TASK INSTRUCTIONS:
Output exactly the lines spanning from the line containing "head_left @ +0" to the last line of the entries, inclusive.

**********

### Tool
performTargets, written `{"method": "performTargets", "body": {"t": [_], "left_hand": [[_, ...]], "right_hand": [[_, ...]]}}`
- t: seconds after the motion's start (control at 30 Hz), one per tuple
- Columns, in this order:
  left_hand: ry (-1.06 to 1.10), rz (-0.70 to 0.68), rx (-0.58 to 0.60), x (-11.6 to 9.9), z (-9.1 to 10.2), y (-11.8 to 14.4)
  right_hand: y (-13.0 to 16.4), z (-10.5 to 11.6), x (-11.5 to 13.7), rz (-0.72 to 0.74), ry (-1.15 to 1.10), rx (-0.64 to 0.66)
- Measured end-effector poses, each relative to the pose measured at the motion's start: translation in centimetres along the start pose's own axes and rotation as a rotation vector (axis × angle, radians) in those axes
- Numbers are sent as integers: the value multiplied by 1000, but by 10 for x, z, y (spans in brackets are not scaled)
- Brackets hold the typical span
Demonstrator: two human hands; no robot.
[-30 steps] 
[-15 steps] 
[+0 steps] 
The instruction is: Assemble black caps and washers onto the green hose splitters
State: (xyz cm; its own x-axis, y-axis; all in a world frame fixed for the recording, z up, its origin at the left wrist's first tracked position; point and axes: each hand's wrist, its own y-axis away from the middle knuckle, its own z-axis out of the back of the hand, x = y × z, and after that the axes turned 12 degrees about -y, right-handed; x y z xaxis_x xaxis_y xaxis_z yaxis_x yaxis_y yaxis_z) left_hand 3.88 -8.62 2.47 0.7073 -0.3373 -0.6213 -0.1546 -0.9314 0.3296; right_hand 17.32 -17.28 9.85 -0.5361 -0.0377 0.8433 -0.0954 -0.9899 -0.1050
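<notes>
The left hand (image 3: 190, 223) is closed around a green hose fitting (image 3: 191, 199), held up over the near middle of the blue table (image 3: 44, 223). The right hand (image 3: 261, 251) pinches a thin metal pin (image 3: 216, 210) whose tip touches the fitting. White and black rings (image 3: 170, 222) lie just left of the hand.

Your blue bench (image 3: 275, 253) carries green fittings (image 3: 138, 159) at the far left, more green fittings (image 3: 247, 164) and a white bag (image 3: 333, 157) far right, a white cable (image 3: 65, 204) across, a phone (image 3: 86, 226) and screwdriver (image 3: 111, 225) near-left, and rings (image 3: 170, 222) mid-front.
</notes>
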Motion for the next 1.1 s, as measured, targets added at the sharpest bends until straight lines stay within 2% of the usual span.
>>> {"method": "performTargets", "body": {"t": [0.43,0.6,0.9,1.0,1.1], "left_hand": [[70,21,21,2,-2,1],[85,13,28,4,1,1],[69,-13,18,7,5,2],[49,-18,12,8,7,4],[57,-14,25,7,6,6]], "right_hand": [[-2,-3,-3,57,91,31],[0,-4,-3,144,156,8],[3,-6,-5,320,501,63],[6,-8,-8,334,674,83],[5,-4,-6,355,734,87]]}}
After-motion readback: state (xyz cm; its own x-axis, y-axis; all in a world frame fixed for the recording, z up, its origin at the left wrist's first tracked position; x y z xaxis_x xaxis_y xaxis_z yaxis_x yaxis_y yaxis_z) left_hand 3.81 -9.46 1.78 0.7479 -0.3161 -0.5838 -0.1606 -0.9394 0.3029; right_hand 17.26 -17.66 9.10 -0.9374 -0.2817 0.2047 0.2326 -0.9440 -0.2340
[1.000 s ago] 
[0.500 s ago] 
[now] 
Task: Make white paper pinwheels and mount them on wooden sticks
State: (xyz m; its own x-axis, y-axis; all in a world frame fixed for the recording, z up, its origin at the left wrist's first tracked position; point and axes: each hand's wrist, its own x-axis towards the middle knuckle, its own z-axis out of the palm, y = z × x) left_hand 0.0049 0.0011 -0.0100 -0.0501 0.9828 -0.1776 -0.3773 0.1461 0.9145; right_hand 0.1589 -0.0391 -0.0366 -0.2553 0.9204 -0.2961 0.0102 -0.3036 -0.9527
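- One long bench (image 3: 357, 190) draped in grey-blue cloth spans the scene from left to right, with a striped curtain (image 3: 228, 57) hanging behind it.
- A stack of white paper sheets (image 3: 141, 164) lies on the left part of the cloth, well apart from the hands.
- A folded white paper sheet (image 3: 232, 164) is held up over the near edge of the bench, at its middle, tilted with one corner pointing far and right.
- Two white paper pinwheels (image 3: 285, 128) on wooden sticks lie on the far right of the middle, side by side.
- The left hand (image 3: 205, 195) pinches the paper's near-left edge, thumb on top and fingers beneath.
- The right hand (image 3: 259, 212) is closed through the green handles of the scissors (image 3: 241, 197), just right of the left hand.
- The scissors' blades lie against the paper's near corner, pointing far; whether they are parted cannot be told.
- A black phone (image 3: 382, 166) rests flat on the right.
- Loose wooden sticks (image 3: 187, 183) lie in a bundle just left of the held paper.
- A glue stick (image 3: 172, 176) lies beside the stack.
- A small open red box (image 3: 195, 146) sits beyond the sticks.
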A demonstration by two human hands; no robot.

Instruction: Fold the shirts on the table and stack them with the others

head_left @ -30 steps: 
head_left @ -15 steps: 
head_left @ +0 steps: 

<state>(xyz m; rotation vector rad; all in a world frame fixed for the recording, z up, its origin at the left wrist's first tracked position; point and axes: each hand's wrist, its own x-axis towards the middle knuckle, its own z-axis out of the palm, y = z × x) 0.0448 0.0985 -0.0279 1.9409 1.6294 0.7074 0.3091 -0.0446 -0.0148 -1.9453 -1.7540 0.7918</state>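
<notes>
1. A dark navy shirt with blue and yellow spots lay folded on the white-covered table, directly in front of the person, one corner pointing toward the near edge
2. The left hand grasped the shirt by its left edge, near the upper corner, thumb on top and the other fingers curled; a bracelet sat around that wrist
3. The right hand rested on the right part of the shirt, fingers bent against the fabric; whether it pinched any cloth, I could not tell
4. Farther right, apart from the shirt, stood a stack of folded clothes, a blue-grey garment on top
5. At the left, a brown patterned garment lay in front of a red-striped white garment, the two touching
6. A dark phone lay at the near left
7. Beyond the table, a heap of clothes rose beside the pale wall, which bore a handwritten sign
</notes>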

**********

SOLUTION:
head_left @ +0 steps: 

<state>(xyz m; rotation vector rad; all in a world frame fixed for the recording, z up, its origin at the left wrist's first tracked position; point and axes: each hand's wrist, its own x-axis towards the middle knuckle, its own z-axis out of the palm, y = z × x) 0.0448 0.0985 -0.0279 1.9409 1.6294 0.7074 0.3091 -0.0446 -0.0148 -1.9453 -1.7540 0.7918</state>
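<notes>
1. A dark navy shirt with blue and yellow spots lay folded on the white-covered table, directly in front of the person, one corner pointing toward the near edge
2. The left hand grasped the shirt by its left edge, near the upper corner, thumb on top and the other fingers curled; a bracelet sat around that wrist
3. The right hand rested on the right part of the shirt, fingers bent against the fabric; whether it pinched any cloth, I could not tell
4. Farther right, apart from the shirt, stood a stack of folded clothes, a blue-grey garment on top
5. At the left, a brown patterned garment lay in front of a red-striped white garment, the two touching
6. A dark phone lay at the near left
7. Beyond the table, a heap of clothes rose beside the pale wall, which bore a handwritten sign
</notes>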

This exercise requires no additional output.